Age Estimation
This guide demonstrates how to perform Age Estimation with Phonexia Speech Platform 4. You can find a high-level description in the Age Estimation article. The technology can estimate age of a speaker in media files or in voiceprints. This guide will show you how to do both.
For testing, we'll use media files in different languages and by both male and female speakers. You can download them all together in the audio_files.zip archive.

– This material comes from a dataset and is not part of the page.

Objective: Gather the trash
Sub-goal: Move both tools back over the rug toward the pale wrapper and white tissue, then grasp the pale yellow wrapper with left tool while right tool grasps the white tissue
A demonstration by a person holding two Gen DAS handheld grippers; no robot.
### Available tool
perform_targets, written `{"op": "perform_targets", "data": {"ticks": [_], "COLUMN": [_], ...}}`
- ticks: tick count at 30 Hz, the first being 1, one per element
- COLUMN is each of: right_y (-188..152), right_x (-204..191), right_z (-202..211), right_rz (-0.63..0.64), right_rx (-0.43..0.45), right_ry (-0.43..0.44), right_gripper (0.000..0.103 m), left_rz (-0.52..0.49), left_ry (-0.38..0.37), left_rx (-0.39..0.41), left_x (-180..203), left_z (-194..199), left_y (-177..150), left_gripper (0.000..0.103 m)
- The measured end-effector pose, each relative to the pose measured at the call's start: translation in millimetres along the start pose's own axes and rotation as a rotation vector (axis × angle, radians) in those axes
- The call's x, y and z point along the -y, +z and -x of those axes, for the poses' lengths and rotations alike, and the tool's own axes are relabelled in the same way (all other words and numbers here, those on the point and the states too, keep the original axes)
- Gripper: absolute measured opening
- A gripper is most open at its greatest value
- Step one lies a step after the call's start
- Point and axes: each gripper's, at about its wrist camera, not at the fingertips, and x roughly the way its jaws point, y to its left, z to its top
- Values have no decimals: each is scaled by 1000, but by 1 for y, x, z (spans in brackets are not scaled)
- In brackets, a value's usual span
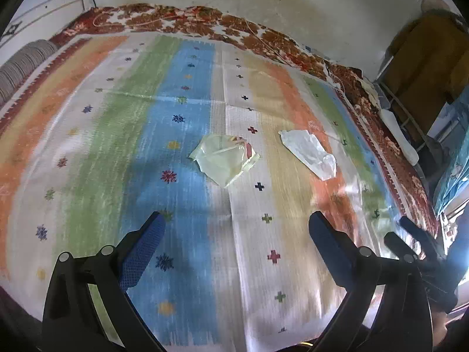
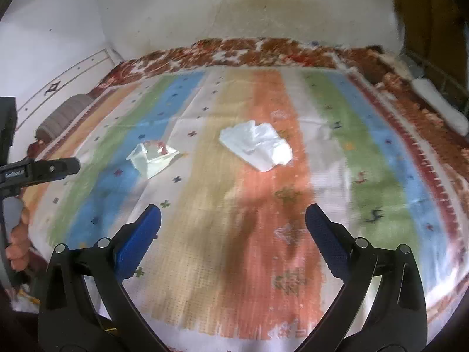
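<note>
Two pieces of trash lie on a striped mat. A clear yellowish plastic wrapper (image 1: 224, 160) lies on the blue and white stripes; it also shows in the right wrist view (image 2: 152, 158). A crumpled white plastic bag (image 1: 309, 152) lies to its right on the orange stripe and shows in the right wrist view (image 2: 258, 146). My left gripper (image 1: 236, 228) is open and empty, short of the wrapper. My right gripper (image 2: 233, 220) is open and empty, short of the white bag. The left gripper shows at the left edge of the right wrist view (image 2: 44, 170).
The striped mat (image 1: 146, 146) lies over a red floral blanket (image 1: 205, 20) against a stained wall. A grey bolster (image 1: 23, 64) sits at the far left. A white pillow (image 2: 439, 102) and a brown cupboard (image 1: 425, 58) stand at the right.
</note>
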Motion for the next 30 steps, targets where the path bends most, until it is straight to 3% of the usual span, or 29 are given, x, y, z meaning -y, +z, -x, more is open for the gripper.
{"op": "perform_targets", "data": {"ticks": [11,13,17,26,30], "right_y": [27,31,38,41,40], "right_x": [32,36,43,51,56], "right_z": [-44,-54,-69,-103,-115], "right_rz": [-39,-46,-66,-82,-88], "right_rx": [-23,-27,-24,-34,-35], "right_ry": [-5,-3,8,35,23], "right_gripper": [94,93,92,83,77], "left_rz": [55,80,122,159,115], "left_ry": [-92,-119,-177,-222,-181], "left_rx": [-54,-72,-96,-98,-57], "left_x": [-4,-7,-13,-18,-10], "left_z": [-38,-45,-60,-97,-109], "left_y": [20,23,31,36,31], "left_gripper": [85,77,77,70,70]}}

| filename | age | filename | age | filename | age |
|---|---|---|---|---|---|
| Adedewe.wav | 46 | Lenka.wav | 32 | Tatiana.wav | 29 |
| Dina.wav | 37 | Lubica.wav | 30 | Thida.wav | 32 |
| Fadimatu.wav | 47 | Luka.wav | 31 | Tuan.wav | 29 |
| Harry.wav | 43 | Nirav.wav | 27 | Xiang.wav | 36 |
| Juan.wav | 27 | Noam.wav | 25 | Zoltan.wav | 31 |
| Julia.wav | 26 | Obioma.wav | 36 |
Note that obtained age is approximate and is estimated within +/- 10 years
precision, i.e. age - 10 <= age_estimated <= age + 10.
At the end of this guide, you'll find the full Python code example that combines all the steps that will first be discussed separately. This guide should give you a comprehensive understanding on how to integrate Age Estimation in your own projects.
Prerequisites
Follow the prerequisites for setup of Virtual Appliance and Python environment as described in the Task lifecycle code examples.
Run Age Estimation from file
To run Age Estimation for a single media file, you should start by sending a
POST request to the
/api/technology/age-estimation
endpoint. file is the only mandatory parameter. In Python, you can do this as
follows:
import requests
VIRTUAL_APPLIANCE_ADDRESS = "http://<virtual-appliance-address>:8000" # Replace with your address
MEDIA_FILE_BASED_ENDPOINT_URL = f"{VIRTUAL_APPLIANCE_ADDRESS}/api/technology/age-estimation"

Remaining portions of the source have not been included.